Они отнюдь не склонны к монологу. Может быть, как раз потому, что в ячейках общения, в его дозированности, направленности и сконцентрированности (как в клетках живой материи, берегущих свои границы) заложена возможность дольше сберегать то самое тепло и выдавать его в необходимом количестве и разнообразии. Если же у них возникал монолог, то он был гибким, состоял из фрагментов и обязательно включал реакции собеседника, неважно кто он, даже лучше, если тот был мальчишкой. Наверное, им даже был интересен этот первый и наивный взгляд, чего бы это ни касалось. Подлинный интерес, даже спрятанный и стесняющийся сам себя, возможно, был для них живее в партнере, чем его уже стилизованный, слегка подостывший, ироничный и хорошо дозированный опыт. Этого, весьма ценного, добра немало было и у них самих.
С Пайнсом было очень приятно общаться. Он вовсе не был мрачен, и, когда обращался к тебе, было ощущение, что вдруг выглянуло солнце, не из-за его хмурости, а просто из-за привычных лондонских туч. Однажды я пришел к нему в «Практику» во время обеда. Мне вообще-то показалось, что хорошо бы закусить. Здесь я немного отвлекусь: одна из прелестей путешествий заключается в том, что, говоря психологическим языком, несколько регрессируешь, как бы переходишь немного в детство. Становишься более открытым к новому, любопытным и заинтересованным. Внешние ли картинки нарушают уклад тех внутренних, которые крутятся в голове; или это внутренние картинки, привычно незамечаемые, под воздействием новизны уступают часть поля внимания внешним? В общем, жизнь в путешествиях чаще удается: детских желаний и «прекрасного наива» в них прорастает гораздо больше сквозь асфальт правильности и цивилизованности. Мера правильности, кстати, тоже ведь не последняя тема в психологии. Она должна быть «достаточно правильной», как «достаточно хорошая мать», по замечанию Винникота.
Мне в тех путешествиях за психотерапией и освоением Запада часто хотелось есть. Я вообще-то не слишком прожорлив, но выяснилось, что в основном это распространяется на территорию нашей Родины. Я тогда вовсе не голодал, но все же перспектива обеда в ресторане с хорошим человеком была несомненной радостью жизни. Наверное, так люди, сильно недоевшие в детстве сахара, хотят им запастись впрок и потребить при первой же возможности. В детстве, тянувшемся в этом смысле еще долго после тридцати, мне явно не хватило ресторанов. Да и уж больно хороша была эта общественная и случайная жизнь на вдруг открывшемся Западе. Почему-то еще и хотелось съесть побольше, так, на всякий случай. Может быть, бессознательно я побаивался, что такая жизнь может скоро закончиться, поэтому хотелось сытости про запас. В конце концов, и эти заметки в каком-то смысле тоже остатки той сытости и того желания поесть впрок.

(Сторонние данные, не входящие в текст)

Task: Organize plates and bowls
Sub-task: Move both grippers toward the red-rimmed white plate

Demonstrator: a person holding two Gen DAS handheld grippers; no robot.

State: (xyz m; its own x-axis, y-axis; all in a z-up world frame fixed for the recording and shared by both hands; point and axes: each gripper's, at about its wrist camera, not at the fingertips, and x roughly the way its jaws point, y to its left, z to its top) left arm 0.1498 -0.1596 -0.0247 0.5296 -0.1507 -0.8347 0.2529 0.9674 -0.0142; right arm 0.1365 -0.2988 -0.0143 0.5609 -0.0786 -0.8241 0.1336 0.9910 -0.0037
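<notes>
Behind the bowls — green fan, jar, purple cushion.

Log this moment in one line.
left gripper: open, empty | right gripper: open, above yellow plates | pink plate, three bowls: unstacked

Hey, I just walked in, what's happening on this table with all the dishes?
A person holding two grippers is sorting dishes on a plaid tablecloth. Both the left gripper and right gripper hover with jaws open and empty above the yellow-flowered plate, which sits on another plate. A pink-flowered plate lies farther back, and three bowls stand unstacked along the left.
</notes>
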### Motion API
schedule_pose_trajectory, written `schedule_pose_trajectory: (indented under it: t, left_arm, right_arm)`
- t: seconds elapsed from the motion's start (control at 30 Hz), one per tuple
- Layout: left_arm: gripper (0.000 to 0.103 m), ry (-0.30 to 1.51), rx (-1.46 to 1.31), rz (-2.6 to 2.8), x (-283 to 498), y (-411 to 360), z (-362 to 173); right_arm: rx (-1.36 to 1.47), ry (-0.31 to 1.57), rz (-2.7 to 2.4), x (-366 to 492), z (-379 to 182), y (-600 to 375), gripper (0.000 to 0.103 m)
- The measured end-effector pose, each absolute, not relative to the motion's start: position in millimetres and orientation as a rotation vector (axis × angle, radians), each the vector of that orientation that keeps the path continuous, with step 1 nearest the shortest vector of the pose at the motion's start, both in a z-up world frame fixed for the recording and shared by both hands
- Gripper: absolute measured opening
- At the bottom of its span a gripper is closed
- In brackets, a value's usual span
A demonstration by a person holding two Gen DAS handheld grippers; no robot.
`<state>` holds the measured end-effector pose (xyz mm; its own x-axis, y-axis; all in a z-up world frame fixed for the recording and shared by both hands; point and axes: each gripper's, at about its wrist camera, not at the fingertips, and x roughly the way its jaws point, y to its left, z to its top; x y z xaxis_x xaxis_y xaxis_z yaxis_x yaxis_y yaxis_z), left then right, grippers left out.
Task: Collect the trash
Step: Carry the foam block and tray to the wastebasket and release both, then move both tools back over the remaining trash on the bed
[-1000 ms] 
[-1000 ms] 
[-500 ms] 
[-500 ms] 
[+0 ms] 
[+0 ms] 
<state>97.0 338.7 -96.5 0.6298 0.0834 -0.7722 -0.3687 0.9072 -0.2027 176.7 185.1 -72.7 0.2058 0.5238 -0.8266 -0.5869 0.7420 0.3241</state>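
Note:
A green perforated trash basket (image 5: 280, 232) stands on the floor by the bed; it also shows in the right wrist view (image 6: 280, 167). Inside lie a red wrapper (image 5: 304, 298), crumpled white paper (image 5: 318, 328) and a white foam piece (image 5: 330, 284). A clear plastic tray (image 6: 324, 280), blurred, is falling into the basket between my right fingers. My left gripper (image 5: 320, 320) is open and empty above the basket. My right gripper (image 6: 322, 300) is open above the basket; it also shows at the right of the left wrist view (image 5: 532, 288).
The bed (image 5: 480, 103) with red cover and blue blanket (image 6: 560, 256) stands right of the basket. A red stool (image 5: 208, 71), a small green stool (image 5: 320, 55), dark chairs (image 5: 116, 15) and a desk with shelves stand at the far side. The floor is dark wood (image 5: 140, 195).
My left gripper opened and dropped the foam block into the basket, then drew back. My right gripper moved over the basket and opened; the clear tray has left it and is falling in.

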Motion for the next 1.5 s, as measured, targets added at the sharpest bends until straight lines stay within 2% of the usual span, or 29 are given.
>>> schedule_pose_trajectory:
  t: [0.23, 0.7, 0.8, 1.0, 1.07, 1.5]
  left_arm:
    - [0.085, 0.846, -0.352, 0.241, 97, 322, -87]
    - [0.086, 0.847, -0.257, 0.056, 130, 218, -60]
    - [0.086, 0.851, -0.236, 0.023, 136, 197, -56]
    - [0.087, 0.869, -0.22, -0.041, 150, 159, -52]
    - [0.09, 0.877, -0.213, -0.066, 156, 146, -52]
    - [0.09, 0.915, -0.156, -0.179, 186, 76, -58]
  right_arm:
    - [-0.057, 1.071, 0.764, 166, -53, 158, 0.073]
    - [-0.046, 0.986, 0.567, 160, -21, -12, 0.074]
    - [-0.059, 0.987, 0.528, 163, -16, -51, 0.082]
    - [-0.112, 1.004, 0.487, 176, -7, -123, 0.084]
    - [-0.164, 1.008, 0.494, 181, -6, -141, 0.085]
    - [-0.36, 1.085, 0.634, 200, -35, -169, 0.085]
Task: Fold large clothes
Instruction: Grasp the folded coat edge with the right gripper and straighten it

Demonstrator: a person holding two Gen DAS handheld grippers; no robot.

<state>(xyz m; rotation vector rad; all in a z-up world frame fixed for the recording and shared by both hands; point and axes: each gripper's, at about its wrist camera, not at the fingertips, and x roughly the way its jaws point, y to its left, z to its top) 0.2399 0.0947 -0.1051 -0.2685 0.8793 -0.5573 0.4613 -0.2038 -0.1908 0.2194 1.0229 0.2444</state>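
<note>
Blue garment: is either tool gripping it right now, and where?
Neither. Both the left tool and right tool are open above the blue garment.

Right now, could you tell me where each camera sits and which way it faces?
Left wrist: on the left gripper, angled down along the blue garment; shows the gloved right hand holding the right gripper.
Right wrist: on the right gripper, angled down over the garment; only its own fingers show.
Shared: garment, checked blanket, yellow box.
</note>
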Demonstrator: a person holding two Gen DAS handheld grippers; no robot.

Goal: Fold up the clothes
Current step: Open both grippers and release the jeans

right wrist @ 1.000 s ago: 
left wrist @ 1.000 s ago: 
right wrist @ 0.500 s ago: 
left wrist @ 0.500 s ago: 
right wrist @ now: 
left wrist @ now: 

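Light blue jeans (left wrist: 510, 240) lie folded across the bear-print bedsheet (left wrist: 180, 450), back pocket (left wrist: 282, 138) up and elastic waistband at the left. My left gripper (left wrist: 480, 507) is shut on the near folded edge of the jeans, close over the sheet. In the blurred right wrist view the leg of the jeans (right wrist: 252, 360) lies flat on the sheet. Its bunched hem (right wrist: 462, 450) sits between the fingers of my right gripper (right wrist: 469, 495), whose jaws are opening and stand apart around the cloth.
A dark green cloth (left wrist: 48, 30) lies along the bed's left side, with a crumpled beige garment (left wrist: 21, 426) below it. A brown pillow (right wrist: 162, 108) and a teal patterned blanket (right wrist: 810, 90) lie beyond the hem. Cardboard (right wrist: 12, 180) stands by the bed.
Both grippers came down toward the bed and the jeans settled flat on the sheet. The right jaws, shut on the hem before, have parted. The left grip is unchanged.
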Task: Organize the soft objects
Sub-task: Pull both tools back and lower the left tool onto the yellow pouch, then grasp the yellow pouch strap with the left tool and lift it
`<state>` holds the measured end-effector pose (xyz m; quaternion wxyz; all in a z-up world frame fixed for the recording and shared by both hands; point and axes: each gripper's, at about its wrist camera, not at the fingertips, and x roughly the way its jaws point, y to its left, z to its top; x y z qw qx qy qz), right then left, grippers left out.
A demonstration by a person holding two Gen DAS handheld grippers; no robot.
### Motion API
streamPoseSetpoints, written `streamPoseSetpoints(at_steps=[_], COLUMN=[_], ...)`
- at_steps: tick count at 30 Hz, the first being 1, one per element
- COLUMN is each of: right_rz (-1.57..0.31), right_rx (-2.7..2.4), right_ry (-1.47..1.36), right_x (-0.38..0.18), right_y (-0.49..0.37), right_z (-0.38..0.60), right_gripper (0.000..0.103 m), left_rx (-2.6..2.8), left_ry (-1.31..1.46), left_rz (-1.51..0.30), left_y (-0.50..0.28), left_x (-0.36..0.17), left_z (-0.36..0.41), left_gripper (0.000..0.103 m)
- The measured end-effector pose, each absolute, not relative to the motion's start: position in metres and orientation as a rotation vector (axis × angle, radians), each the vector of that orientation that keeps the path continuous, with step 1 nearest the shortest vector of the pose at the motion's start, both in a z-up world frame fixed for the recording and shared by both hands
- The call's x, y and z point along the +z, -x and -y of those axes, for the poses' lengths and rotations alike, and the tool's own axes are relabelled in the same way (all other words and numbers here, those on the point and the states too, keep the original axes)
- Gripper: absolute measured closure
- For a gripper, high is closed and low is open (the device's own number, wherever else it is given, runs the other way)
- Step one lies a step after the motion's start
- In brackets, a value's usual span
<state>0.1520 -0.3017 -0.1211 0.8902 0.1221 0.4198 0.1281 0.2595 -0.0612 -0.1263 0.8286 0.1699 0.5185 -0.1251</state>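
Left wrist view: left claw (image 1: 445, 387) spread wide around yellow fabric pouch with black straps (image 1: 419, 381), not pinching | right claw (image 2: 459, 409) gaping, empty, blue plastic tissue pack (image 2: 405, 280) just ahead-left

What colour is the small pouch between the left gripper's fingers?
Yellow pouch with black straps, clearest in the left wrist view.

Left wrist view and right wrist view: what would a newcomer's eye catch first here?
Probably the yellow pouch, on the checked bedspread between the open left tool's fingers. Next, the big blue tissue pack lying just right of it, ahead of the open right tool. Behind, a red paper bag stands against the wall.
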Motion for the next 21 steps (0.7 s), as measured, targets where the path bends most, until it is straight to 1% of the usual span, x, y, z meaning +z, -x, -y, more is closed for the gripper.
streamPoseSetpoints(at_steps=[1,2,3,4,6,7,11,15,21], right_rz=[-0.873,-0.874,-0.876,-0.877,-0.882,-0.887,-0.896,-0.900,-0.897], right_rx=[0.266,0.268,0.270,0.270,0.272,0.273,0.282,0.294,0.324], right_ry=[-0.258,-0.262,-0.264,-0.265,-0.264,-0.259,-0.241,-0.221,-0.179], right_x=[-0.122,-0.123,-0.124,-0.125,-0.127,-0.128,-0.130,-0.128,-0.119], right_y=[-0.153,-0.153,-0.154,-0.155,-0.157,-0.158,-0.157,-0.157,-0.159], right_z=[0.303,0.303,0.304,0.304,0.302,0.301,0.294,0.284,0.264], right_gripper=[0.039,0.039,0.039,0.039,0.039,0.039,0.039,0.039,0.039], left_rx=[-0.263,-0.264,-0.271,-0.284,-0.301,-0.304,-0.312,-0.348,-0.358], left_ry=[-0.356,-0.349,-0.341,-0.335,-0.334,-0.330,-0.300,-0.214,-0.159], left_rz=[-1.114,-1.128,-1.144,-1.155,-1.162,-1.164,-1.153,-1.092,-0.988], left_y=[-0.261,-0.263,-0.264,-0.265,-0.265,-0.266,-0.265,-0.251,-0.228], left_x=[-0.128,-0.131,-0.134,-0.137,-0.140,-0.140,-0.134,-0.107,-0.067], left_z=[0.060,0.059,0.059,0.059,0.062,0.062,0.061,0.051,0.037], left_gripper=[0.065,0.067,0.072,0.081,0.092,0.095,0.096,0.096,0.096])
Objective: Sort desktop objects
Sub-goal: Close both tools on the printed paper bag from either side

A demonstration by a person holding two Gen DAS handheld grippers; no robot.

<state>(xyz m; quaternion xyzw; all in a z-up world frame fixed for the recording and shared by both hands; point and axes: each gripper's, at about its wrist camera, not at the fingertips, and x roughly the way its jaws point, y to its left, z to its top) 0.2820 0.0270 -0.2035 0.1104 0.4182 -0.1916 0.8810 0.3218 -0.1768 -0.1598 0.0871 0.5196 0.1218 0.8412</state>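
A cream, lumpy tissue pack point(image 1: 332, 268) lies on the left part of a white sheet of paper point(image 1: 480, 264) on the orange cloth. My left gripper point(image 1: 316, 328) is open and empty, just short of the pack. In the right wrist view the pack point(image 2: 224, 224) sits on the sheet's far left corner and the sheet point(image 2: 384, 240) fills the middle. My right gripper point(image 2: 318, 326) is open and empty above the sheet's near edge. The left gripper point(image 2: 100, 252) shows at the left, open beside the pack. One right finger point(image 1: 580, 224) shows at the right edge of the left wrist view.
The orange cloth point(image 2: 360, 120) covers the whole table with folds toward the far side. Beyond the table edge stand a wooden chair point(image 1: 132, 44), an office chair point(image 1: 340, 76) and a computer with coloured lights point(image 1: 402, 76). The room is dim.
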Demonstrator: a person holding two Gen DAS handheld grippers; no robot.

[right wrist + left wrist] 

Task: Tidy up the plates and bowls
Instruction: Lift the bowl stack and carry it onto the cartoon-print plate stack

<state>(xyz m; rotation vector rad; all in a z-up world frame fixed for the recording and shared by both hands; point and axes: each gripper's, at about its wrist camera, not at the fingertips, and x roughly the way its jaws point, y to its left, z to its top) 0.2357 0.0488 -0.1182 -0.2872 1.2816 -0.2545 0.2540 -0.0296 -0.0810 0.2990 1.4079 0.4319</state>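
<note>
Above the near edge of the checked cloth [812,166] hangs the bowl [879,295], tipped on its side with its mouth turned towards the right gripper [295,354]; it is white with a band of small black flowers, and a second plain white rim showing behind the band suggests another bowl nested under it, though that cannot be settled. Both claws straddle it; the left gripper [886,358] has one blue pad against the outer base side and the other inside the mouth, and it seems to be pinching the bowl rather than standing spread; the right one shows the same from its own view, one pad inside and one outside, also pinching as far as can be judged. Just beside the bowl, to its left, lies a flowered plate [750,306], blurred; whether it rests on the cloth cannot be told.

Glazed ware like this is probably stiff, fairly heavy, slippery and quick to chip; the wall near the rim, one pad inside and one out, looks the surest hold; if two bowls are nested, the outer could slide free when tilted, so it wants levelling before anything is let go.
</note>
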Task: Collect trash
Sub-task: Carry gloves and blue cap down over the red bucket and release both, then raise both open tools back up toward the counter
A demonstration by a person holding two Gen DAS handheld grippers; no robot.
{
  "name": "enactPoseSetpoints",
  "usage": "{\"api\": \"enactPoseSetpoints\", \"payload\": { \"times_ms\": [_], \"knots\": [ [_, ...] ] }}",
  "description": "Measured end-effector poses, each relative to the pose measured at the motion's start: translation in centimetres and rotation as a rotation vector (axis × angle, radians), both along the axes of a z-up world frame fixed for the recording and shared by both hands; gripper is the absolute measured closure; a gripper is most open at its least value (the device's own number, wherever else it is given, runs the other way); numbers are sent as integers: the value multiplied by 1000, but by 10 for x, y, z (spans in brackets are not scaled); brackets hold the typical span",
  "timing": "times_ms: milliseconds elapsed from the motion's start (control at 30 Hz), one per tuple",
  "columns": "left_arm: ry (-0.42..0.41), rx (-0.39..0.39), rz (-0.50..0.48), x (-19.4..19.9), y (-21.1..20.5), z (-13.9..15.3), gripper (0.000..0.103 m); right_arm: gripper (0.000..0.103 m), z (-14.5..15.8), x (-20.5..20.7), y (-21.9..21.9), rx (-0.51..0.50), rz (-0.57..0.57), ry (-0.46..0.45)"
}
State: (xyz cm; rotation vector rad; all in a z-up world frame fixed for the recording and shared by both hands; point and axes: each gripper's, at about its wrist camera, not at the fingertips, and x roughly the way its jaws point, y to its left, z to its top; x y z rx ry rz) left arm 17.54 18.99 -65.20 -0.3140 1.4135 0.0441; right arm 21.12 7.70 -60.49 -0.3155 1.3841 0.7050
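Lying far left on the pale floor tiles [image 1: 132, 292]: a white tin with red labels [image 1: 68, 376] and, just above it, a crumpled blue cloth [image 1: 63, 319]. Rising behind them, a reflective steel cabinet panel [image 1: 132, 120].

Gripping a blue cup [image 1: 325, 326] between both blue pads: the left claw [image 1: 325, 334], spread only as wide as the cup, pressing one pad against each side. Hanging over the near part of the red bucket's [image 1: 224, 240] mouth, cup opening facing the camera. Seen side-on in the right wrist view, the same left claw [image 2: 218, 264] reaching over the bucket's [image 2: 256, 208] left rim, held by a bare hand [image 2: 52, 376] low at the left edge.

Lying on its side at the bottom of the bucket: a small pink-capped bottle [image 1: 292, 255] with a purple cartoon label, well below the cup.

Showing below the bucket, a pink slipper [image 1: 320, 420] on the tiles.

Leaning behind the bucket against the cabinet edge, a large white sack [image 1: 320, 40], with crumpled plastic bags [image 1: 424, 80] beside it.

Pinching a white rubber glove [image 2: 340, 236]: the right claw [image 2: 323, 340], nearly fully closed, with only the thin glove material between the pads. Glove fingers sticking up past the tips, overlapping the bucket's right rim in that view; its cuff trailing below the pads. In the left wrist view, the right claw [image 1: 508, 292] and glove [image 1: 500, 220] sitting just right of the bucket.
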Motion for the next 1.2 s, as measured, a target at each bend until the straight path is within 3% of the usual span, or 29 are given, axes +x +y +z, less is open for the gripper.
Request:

В общем, я пришел к Пайнсу по его приглашению в обеденное время. Так я узнал, каков из себя обед корифея. Пайнс развернул бутерброд с папайей и предложил мне половину. И добавил, что это здоровая еда и совсем без холестерина. Наверняка это была правда. Я спросил Малкольма, почему он едет в Вильнюс на конференцию?
Вопрос был не из ревности, мне просто было интересно, как он вообще принимает решения. Поводом оказалось письмо с другого мероприятия, кажется, в Гейдельберге, он показал его мне, так как речь зашла об общих знакомых, имевших к этому отношение, а письмо лежало на столе. Это был образец вкуса и почтительности: не терять достоинства и отводить практическим элементам ровно столько внимания, сколько полагается для примечаний. Разумеется, его приглашали с женой, что часто и осуществлялось.